Reluctant at first to take on such a tall task, Neeley is now very thankful she did.
“I’m so glad I did because some of my best friendships have come from working on the Ball,” she said. “I have fostered lasting friendships with people like Linda Grundish, Suzy Boatner, Karen Harmon, Tami Moler and many others on the committee all because of the Hearts for Hospice Ball.”
Now after a total of 22 years of service, Neeley has decided to pass the torch.
“I would like to travel more and just be anonymous for a little while,” she said. “We enjoy day hiking in the Hill Country so we want to do that for a while. Thankfully, Stacy Elledge has agreed to take over as chair. It’s time for someone younger with new ideas to lead the committee.

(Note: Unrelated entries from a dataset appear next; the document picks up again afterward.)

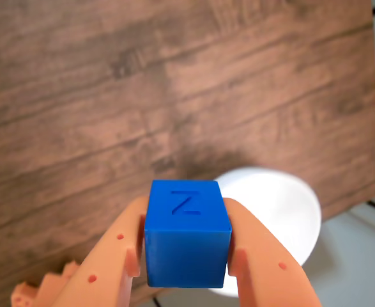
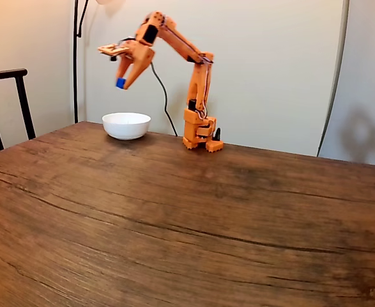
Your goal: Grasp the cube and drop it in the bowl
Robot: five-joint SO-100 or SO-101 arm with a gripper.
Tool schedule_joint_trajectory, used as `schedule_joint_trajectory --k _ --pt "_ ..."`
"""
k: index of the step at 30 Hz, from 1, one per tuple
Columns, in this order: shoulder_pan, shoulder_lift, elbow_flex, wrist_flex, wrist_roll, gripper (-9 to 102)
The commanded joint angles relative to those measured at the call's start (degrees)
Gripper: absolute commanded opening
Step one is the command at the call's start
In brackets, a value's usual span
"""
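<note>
The wooden table (image 2: pixel 187 217) spreads widest beneath me, dark brown with long grain lines and a few cracks running across it. At its far edge in the fixed view stands a black chair (image 2: pixel 8 96) on the left, and a thin dark lamp pole (image 2: pixel 76 57) rises against the pale wall.

My orange arm (image 2: pixel 197 77) is bolted near the back of the table, reaching up and over to the left in the fixed view, a black cable hanging from it.

The bowl (image 2: pixel 126 125) sits on the table left of my base in the fixed view: plain white, round, shallow, glossy. In the wrist view it (image 1: pixel 283 211) lies below and behind my claw, partly covered by my fingers and the cube.

My claw (image 2: pixel 121 80) hangs high in the air above the bowl, clamped on the cube (image 1: pixel 187 233), one orange finger (image 1: pixel 120 256) pressed to each side of it. In the fixed view the cube (image 2: pixel 121 83) is a tiny blue spot at my fingertips, well clear of the bowl's rim.

The cube is bright, solid blue with crisp edges and faint layered lines on its faces. Its top face bears a recessed letter "Z" (image 1: pixel 186 203); I can read no other writing.
</note>
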Motion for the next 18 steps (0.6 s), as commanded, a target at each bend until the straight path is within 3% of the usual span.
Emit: schedule_joint_trajectory --k 1,10,18 --pt "1.4 11.7 9.1 3.3 -0.1 2" --pt "4.7 37.6 35.1 3.0 -3.2 2" --pt "7.9 57.0 57.0 -7.8 -10.2 2"
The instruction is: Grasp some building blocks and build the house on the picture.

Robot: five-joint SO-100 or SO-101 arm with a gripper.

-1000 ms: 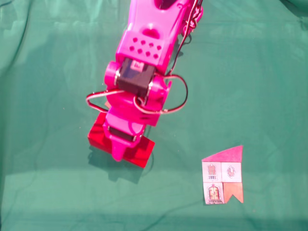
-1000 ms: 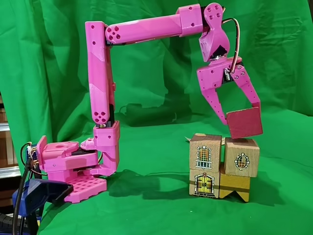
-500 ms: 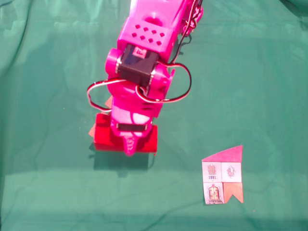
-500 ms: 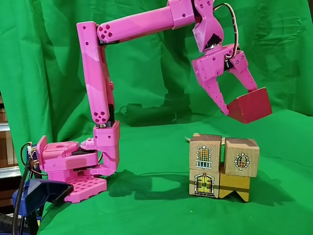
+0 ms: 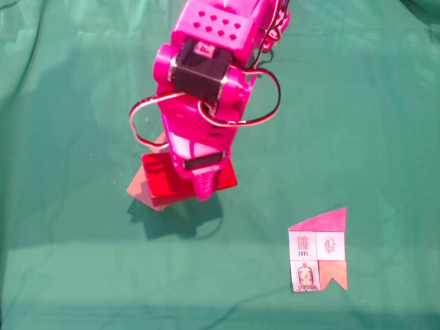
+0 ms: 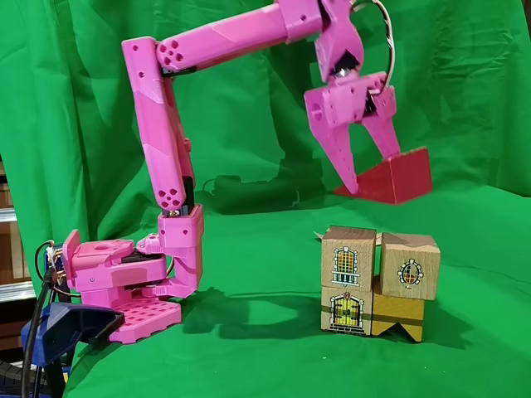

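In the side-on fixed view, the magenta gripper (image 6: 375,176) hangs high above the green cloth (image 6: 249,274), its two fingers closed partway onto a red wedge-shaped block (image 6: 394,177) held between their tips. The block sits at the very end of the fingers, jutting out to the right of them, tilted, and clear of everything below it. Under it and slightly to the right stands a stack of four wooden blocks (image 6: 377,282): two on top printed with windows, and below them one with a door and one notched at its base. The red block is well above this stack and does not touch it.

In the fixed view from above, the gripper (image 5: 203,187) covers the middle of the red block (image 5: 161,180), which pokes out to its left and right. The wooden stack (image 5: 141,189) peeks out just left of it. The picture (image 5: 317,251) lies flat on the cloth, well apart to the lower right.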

Stacy will do an excellent job.”
The admiration is mutual for Neeley’s successor.
“Karen is a wonderful friend and has been a true asset to Cypress Basin Hospice,” Elledge said. “I am humbled and honored to be asked to fill her shoes. I am also honored to serve the communities of Cypress Basin Hospice and the families who find peace and comfort from the organization’s services. I hope I can continue to help those who help others by expanding our sponsorships and growing our Cypress Basin Hospice family.”

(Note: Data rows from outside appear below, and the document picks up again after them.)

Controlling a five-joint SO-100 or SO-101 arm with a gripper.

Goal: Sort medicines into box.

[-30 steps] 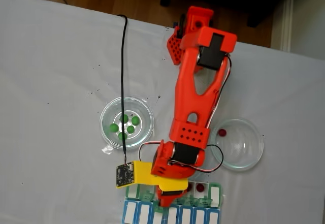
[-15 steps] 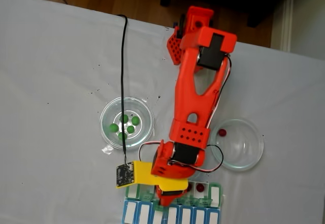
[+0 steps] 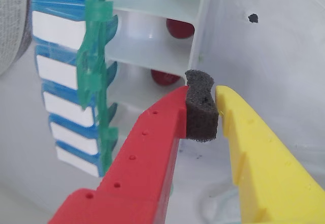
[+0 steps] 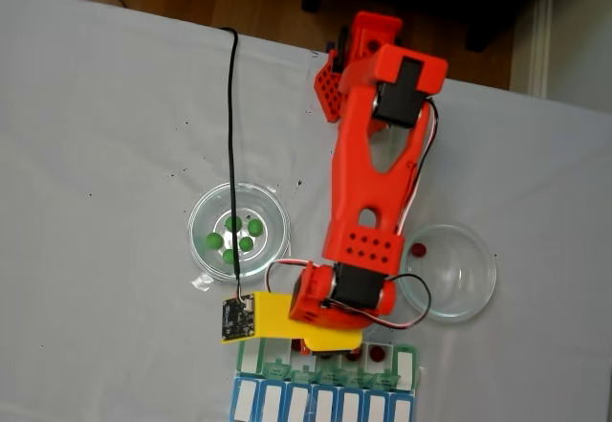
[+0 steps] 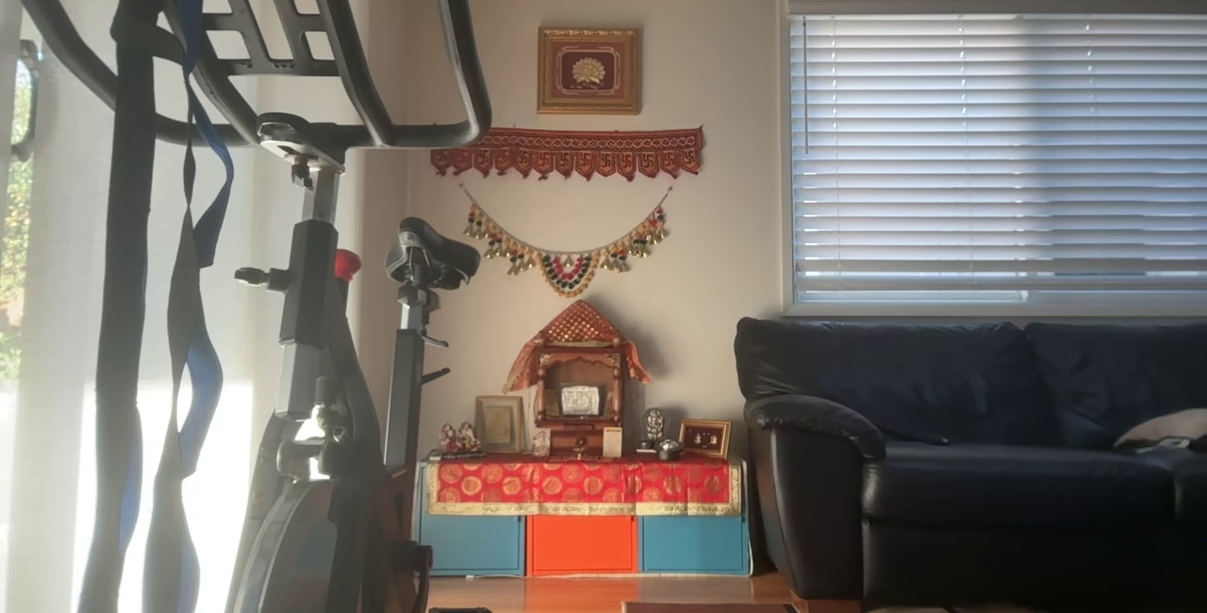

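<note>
**Red pills going into the box, one dish nearly done**

While the pincer [image 3: 203, 113] hangs over the open row of the box [image 3: 200, 36], its red and yellow jaws stand clenched on their own grey foam pad, with no pill between them in the wrist view. So the drop looks made, as a judgement, and the arm is between deliveries.

- Just beyond the tips, in the wrist view: two dark red pills, one in the nearest open compartment [image 3: 163, 77], one in the compartment past it [image 3: 180, 28].
- Left of the tips: the green lid hinges [image 3: 94, 66], then the blue row.
- Fixed view: pincer [image 4: 320, 345] sits at the upper edge of the box [image 4: 409, 369]; a red pill [image 4: 378, 352] lies in a compartment just right of it.
- Up and right of the pincer: the clear dish [image 4: 478, 278] with one red pill [image 4: 418, 249] left.
- Up and left: the other dish [image 4: 273, 210] with five green pills [image 4: 234, 223], untouched.

Next move, as judged: lift clear of the compartment walls, swing to the right-hand dish, open the jaws and come down on the lone red pill. It is small and round and lies near the glass wall, so it may roll away from the tips.
</note>
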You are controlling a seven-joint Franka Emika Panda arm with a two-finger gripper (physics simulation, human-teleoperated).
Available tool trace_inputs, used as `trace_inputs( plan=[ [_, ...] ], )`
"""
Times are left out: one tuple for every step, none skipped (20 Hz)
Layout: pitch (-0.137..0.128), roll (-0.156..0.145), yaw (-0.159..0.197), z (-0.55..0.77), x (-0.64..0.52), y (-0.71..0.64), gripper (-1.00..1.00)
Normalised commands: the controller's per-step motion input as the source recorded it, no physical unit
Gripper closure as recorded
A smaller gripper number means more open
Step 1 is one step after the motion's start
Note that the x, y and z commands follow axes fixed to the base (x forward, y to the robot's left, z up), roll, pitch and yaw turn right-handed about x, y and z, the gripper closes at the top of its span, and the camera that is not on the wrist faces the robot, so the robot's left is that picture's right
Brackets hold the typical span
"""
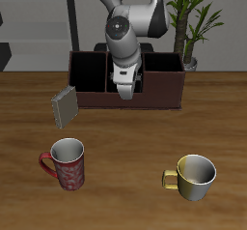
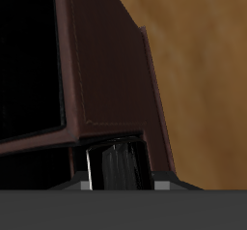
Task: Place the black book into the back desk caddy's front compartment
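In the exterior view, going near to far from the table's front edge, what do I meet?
Yellow mug → red mug → grey book → gripper → back desk caddy → plant.

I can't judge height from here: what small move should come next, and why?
Probably ease the gripper straight down a little before opening. The wrist view shows what looks like the black book clamped in it, close beside a wall of the back desk caddy. How deep the book sits I cannot tell.
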Motion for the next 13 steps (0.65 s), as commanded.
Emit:
trace_inputs(
  plan=[
    [-0.038,0.018,-0.026,0.11,-0.03,0.01,-1.00],
    [-0.005,0.002,-0.043,0.10,-0.03,0.01,-1.00],
    [0.055,-0.005,-0.065,0.10,-0.11,0.03,-1.00],
    [-0.014,0.002,-0.094,0.17,-0.08,0.02,-1.00],
    [-0.039,0.013,0.047,0.12,-0.11,0.03,-1.00],
    [0.020,-0.005,-0.062,0.15,-0.06,0.00,-1.00],
    [0.014,-0.003,0.002,0.07,-0.04,0.00,-1.00],
    [-0.017,-0.012,-0.019,0.17,-0.07,-0.04,-1.00],
    [-0.022,-0.003,-0.010,0.11,-0.07,-0.03,-1.00],
    [0.059,-0.006,-0.094,0.10,0.06,-0.06,-1.00],
    [-0.021,0.001,-0.037,0.05,-0.03,-0.02,-1.00],
    [-0.059,-0.015,0.044,0.09,0.00,-0.07,-1.00],
    [-0.001,-0.011,0.002,0.03,-0.09,0.00,-1.00]
  ],
)
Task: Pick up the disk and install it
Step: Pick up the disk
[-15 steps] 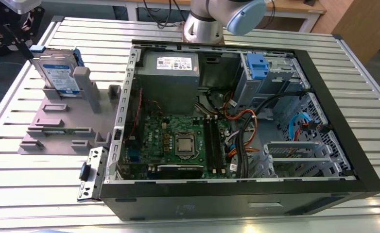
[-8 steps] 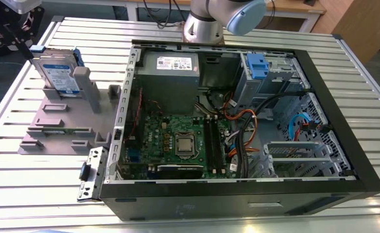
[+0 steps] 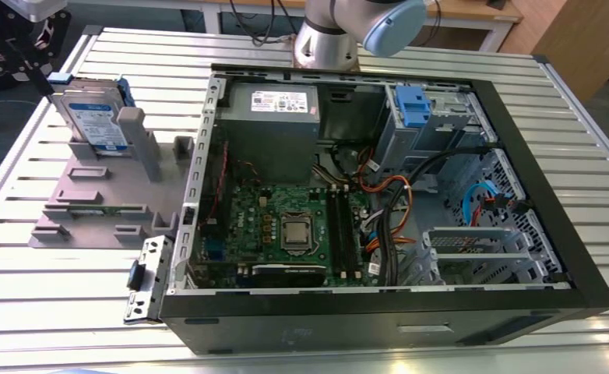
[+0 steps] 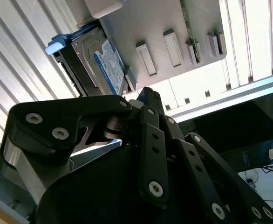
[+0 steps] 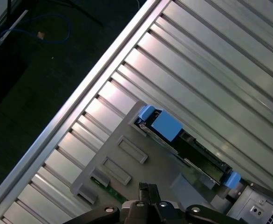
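The disk stands on edge in a grey holder on the slatted table, at the exterior view's left, beside the open computer case. Its label faces the case and a blue bracket frames it. In the second wrist view the disk lies beyond my gripper, whose black fingers meet at one tip, shut with nothing between them. In the first wrist view the disk's upper edge shows with blue tabs at both ends, and my gripper hangs over the holder, apart from the disk.
Inside the case are a grey power supply, a motherboard, loose cables and a drive bay with a blue latch. The arm's base stands behind the case. The table edge drops to dark floor.
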Available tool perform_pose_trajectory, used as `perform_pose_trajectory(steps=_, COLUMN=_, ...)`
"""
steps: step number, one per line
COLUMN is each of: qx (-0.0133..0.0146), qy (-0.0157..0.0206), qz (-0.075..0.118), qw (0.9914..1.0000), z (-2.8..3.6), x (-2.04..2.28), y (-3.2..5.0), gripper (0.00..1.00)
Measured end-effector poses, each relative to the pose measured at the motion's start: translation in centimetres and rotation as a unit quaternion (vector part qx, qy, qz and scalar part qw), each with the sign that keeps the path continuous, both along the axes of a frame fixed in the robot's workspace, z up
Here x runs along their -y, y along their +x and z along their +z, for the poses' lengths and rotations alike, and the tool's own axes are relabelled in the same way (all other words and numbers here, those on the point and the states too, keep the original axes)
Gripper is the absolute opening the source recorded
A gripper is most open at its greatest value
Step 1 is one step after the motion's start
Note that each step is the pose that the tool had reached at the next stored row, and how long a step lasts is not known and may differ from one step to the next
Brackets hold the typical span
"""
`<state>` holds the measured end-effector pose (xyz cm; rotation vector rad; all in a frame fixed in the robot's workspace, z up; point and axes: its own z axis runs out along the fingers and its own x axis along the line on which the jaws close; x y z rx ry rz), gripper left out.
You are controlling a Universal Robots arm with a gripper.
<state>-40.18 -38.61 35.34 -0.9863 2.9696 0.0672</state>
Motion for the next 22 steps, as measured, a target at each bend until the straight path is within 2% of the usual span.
perform_pose_trajectory(steps=22, qx=0.0, qy=0.0, qz=0.014, qw=0.9999, z=0.0, x=0.0, y=0.0, gripper=0.11)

The bar, under Neeley’s leadership, has definitely been set high. Since 2000, ticket sales and proceeds from silent and live auctions as well as sponsorships have netted the local non-profit organization an astounding $1.12 million in donations–a grand total even a former banker can appreciate.
“I’m proud of the fact that all of the money raised in those 19 years stayed right here in our community,” Neeley said. “Those funds help us continue to help those who cannot afford the services of Hospice. We don’t turn anyone away at Cypress Basin Hospice.”
During the recent ball, which features a catered meal and a live band for entertainment, Neeley, who has also served as a Cypress Basin Hospice board member for many years, was recognized for her dedicated service.
“I simply couldn’t do any of this without the committee,” she said. “They have been a real joy to work with.”
This year’s Ball Committee included: Suzy Boatner, Carolyn Brown, Regena Dunn, Stacy Elledge, Linda Grundish, Niki Haynes, Nikki Hein, Amy Hinton, Tawana Kizer, Henri King, Yorri Massey, Mitzie Mason, Tami Moler and Cassie Yancey.
With another retirement of sorts now under her belt, Neeley, who is affectionately referred to by the “little people” in her life as “KK”, will have more time to spend with her six grandchildren (three boys and three girls) ranging in age from 3 to 15.
“I actually retired from the bank to have more time when our first grandchild was born,” she said. “I’m hoping to spend even more time with them now. They are growing up so fast and life is too short. I want to really enjoy the life I have left while I still can.”